Asset Classes

Strathclyde cuts equity allocation

Kilchurn Castle reflections in Loch Awe at sunset, Scotland

Eight consecutive years of positive returns have more than doubled the size of the UK’s biggest public-sector pension scheme, the Strathclyde Pension Fund.

The fund has grown to £20 billion ($26.3 billion), since the financial crisis of 2008-09. In 2016 alone, Strathclyde, a scheme for local government employees in the Glasgow area, returned 23.1 per cent, fuelled by equity and currency – the icing on the cake of recent success.

“It has been a stupendous year for us,” chief investment officer Richard McIndoe says in an interview from the fund’s Glasgow offices. “Our overseas exposure is all denominated in non-sterling currencies, so when sterling depreciated last year with Brexit, all that stuff increased in sterling value; a lot of the rise in listed UK equity was also on the base of these companies’ foreign earnings.”

Manager outperformance was a factor, too, he says.

“It’s been absent for a long time, but for the last couple of years, we have done well in terms of outperformance.”

Last year, the strongest managers in the stable for Strathclyde, which outsources all investment management, included Oldfield Partners, which posted a 42.3 per cent return for its concentrated equity allocation, and specialist emerging-markets manager Genesis, which posted a 31.9 per cent return.

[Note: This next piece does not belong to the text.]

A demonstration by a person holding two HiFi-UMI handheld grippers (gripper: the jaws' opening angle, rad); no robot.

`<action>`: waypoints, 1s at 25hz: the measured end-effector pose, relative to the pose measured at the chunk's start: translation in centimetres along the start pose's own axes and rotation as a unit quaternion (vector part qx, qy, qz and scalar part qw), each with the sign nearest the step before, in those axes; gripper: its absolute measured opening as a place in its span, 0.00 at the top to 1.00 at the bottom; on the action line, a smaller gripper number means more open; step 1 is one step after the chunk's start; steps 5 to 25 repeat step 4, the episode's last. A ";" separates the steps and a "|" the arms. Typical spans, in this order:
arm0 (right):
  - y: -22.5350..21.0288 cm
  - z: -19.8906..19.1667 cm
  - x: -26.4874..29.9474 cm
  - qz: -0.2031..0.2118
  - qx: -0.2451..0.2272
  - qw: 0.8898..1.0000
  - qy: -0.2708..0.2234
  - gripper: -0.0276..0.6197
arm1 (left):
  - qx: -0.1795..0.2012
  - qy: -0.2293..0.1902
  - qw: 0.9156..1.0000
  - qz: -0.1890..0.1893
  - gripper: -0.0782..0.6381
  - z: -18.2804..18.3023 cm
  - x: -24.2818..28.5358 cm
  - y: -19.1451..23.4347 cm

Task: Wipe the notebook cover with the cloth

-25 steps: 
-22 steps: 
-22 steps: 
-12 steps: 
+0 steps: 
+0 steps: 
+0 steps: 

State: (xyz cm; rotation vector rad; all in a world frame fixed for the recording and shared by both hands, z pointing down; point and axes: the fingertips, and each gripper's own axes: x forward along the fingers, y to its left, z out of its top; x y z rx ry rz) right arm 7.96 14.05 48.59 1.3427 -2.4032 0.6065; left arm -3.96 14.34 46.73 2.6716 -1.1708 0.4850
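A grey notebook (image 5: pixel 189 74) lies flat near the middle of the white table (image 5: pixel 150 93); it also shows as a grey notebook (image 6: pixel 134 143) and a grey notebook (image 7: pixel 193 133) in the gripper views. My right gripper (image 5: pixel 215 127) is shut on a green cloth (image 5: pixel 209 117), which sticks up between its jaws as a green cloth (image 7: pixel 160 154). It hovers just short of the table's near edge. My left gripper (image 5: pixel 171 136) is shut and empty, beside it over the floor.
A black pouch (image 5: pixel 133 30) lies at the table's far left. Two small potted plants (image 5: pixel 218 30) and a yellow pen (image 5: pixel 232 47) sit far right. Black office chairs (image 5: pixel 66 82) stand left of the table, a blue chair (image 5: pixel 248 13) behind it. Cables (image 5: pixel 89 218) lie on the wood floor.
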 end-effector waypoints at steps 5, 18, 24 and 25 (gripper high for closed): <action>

“It’s not a no-brainer that active management works,” McIndoe says. “I have certainly doubted it at times, though happily our current experience is that it is working for us.”

Shedding equities to de-risk

Equity markets may have driven recent performance, but strategy is focused on reducing the equity allocation from 72.9 per cent in 2016 to a target 62 per cent allocation. It’s the first phase of a staged process that will result in equity accounting for just 52.5 per cent of the total portfolio.

The pace and asset choice of this de-risking journey will be shaped by the results of an actuarial valuation, due early next year. McIndoe is already preparing for the likelihood that strong investment returns have not offset the growth in liabilities and that the cost of future benefits has probably increased.

“We are definitely on a de-risking path,” he says. “I guess the questions are the when and the what – how quickly, and what do you buy instead.”

One thing is for sure. He is unlikely to buy UK Government bonds, because he is not trying to achieve the kind of liability-matched or completely hedged solution that comes with index-linked gilts.

“It’s not the way we are de-risking,” he says. We are de-risking by spreading assets. We are not hedging and matching, but properly diversifying.”

The diversifying assets will include private debt, emerging-market debt, global credit and UK infrastructure, where the focus is on renewable energy. This allocation is divided between short- and long-term enhanced-yield portfolios, targeting 15 per cent each of total assets under management in step one of the de-risking process.

So far, Strathclyde has boosted its debt portfolio most. It has built up allocations to multi-asset credit run by Babson Capital and Oak Hill Advisors, and embarked on its first allocations to private debt and emerging-market debt. The next phase will probably include more investment in longer-term real assets, particularly infrastructure, where McIndoe is “pondering whether to go overseas or not”, and possibly absolute return.

He acknowledges that competition for real assets may thwart progress.

“There is, unquestionably, more competition for real assets. You have to be patient and careful on the pricing, be selective.”

The fund has opted for new managers in both the emerging-market debt allocation, which was decided via an open tender, and the private debt allocation, where the manager was chosen in a consultant-led process.

“They were new asset classes to us; although a number of names we work with already covered these asset classes, we went with new names.”

In what he describes as “never an easy decision” because “there are a lot of managers out there, even in specialist areas”, Strathclyde chose managers based on organisational structure, people processes, and depth of specialisation.

“We wanted people who are really focused on this, to the extent it is the core of their business,” he explains.

In the wake of last year’s Brexit-triggered currency boosts, McIndoe has decided to lock in gains and is now hedging a third of the fund’s listed-equity currency exposure.

“We looked for the least costly way of doing it, through a passive portfolio that invests in pooled funds. [These] funds are offered on a hedged or unhedged basis and we were previously unhedged. The additional cost is pretty minimal.”

Although all management is outsourced, Strathclyde is building a direct investment portfolio that will ultimately account for about 5 per cent of total assets. Here, an internal team of three focuses on co-investment opportunities in “differentiated” UK assets with strong environmental, social and governance credentials: investments are illiquid and opportunistic, and include a stake in the Green Investment Bank’s Offshore Wind Fund and the Maven UK Regional Buyout Fund, which focuses on small and medium-sized enterprises.

“There is a capacity of £1 billion. We have committed about £800 million and only half of that has been drawn to date,” he says. “It’s pretty early to be measuring return, as they are long-term investments with a J-curve effect, so will profit only in later years. But the numbers from last year are quite positive.”